On May 8, 2009, I applied for a new domain name http://www.h573.com and named it Jiaxing Real Estate Information Network. There are two reasons why I want to build such a website. The first reason is I often visit admin5, and all the webmasters are saying that they need to segment the market. I gradually understand this truth. It is impossible for a personal website to be comprehensive. As long as it captures one aspect, it will be successful. The second reason is that I am in the university. My roommates were all majoring in real estate. Under their influence, I discovered that this industry has potential, so I just went ahead and started working on it. My website was officially launched on May 9th. As we all know, the period from the launch of a website to the time it is indexed by search engines is the most difficult period. I would site my website more than ten times a day. It is really pitiful to think about it, but Baidu and Google did not take pity on me until twenty days ago. Dear Baidu just included my site, and I was happy for a long time. But after I was happy, the problem came. Although the website was included, it ranked poorly on Baidu (I won’t mention Google here, it’s so sad). The more important keywords were basically ranked after the fifth page. This It makes no difference if it is not included! But I believe that persistence is victory. In the end, in the big update on June 6, Baidu still gave me enough face, and it was basically ranked on the first page, but I still need to persist. I have said that I don’t know SEO. Many people have asked me to do SEO. Firstly, it is because I know that as long as you keep updating, you will not be afraid of Baidu not favoring you. Secondly, because I am a student, specifically, I am poor. Boy, don’t have that much money for this. Today, there are more than a hundred IPs coming from Baidu every day. Normally, I am not professional enough, so I should be satisfied with this. However, my previous website had more than 5,000 IPs in just a few months. Now I can’t justify such a small number of IPs. .

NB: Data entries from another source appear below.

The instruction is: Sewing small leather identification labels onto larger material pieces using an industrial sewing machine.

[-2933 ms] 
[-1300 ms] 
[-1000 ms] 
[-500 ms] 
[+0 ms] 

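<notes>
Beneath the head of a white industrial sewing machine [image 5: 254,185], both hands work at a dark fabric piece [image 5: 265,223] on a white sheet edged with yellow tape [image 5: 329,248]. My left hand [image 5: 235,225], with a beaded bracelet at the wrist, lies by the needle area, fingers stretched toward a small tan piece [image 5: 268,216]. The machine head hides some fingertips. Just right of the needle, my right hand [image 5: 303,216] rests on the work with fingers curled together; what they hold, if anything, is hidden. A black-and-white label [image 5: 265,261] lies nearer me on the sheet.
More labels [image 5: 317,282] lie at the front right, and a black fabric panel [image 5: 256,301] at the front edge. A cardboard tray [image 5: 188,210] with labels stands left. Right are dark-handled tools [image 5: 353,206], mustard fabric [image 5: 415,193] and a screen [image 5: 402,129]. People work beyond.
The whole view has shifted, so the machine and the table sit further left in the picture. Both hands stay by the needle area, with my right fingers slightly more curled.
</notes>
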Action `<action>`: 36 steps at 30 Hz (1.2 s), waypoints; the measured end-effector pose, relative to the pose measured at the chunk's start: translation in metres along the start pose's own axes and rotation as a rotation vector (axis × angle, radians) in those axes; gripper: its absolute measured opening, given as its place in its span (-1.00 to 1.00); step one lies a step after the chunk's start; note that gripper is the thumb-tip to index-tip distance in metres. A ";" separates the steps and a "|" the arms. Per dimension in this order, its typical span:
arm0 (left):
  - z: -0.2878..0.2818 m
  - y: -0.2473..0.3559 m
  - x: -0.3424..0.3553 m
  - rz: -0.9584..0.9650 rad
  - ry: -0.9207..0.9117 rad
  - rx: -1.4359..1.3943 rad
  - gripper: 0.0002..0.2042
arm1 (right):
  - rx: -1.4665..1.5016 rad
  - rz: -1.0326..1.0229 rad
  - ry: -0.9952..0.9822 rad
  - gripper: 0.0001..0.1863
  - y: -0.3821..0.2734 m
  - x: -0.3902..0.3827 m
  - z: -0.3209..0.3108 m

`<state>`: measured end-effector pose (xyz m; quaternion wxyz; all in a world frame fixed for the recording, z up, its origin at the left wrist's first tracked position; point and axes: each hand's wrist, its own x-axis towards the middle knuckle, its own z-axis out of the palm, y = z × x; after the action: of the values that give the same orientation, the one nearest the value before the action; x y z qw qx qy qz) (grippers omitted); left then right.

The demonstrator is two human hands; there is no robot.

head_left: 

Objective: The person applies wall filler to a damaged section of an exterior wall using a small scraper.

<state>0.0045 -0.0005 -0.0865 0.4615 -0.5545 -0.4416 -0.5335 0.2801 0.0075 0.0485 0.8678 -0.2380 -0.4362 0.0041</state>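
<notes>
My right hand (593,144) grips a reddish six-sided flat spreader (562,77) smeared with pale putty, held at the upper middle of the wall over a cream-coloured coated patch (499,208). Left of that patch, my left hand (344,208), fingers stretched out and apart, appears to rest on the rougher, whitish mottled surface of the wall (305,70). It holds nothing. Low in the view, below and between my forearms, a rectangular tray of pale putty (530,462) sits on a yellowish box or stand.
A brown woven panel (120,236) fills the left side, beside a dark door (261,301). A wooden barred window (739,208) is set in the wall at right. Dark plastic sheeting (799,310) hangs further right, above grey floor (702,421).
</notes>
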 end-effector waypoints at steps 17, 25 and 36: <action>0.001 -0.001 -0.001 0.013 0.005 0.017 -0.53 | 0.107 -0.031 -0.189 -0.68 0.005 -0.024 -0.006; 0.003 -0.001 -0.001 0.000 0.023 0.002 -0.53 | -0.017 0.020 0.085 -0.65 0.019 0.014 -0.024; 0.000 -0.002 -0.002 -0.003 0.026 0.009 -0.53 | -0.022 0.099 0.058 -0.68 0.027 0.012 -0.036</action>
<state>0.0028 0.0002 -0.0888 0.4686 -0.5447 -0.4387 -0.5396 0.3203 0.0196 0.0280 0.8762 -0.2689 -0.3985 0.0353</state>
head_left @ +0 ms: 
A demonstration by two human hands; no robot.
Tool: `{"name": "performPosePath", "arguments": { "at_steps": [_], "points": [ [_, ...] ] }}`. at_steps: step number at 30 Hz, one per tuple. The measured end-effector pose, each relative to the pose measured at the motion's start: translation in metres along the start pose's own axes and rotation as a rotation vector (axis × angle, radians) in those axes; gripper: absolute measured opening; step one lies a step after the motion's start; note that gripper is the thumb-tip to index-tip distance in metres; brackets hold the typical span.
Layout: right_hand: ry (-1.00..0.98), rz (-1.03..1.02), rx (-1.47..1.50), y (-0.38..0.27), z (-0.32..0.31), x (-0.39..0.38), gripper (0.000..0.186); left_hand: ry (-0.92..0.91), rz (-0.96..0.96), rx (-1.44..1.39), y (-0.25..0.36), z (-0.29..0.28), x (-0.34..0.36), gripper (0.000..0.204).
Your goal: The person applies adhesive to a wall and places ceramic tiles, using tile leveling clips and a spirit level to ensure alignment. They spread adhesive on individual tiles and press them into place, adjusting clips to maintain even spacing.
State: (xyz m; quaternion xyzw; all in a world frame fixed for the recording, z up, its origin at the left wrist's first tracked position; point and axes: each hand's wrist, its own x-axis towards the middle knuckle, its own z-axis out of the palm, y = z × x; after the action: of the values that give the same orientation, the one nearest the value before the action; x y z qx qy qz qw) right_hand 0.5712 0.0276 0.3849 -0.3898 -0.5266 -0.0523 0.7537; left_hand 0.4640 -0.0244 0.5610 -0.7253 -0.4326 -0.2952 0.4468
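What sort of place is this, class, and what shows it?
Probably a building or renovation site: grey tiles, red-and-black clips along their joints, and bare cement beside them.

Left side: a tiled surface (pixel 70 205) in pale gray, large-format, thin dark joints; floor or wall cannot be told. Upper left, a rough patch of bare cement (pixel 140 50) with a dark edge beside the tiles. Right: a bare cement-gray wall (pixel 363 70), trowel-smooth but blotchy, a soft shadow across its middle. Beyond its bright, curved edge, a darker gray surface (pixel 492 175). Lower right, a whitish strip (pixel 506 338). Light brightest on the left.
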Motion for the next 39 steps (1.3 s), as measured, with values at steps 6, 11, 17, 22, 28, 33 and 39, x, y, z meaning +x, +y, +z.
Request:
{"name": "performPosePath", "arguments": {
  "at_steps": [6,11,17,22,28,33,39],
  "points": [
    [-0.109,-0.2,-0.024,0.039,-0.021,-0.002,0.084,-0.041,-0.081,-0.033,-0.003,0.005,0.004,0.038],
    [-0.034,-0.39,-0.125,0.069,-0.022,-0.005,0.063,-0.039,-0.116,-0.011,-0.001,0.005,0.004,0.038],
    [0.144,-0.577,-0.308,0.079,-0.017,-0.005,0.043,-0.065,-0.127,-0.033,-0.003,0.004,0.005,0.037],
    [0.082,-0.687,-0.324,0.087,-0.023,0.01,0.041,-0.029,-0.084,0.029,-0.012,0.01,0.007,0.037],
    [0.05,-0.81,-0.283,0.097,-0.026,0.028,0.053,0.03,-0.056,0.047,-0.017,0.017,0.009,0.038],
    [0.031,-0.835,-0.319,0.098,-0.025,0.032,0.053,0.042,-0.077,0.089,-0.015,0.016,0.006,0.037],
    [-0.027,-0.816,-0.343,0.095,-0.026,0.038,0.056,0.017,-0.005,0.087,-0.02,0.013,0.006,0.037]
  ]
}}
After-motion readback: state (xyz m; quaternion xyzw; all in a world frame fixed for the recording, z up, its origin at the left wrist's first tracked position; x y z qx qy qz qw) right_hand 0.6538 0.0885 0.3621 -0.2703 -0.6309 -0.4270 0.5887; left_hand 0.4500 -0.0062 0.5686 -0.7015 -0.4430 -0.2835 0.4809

Yesterday, the school assigned us an off-campus tutor, and we were told that we would be able to intern during the summer vacation. My tutor told me that I would be allowed to intern at their accounting firm during the summer vacation. I don’t know what choice I should make. Should I continue to work seriously? To build my own website, I would rather be an accountant in the future and go step by step, but I am not willing to do this.
In fact, in Jiaxing, there are many successful real estate websites. If I compete with them, I will always be the weak one. But I don’t worry. To say the least, I can’t be that big. It’s okay to take a share of the pie. ?Actually, Jack Ma taught me a lot. Didn’t he say that if you are invincible in your heart, you will be invincible in the world? Yes, if you are invincible in your heart, you will be invincible in the world! I am my own station, why should I compare with others?
As I write this, I feel very conflicted in my heart. I want everyone to give me some advice, and I hope everyone will give me some support. Deep down, I still want to continue doing what I like, but I know that I will inevitably suffer a blow. That’s all. My writing is not good, so please forgive me. I’ll leave my email address [email protected] here. I hope I can exchange ideas with you and give me some confidence to keep going. Thank you!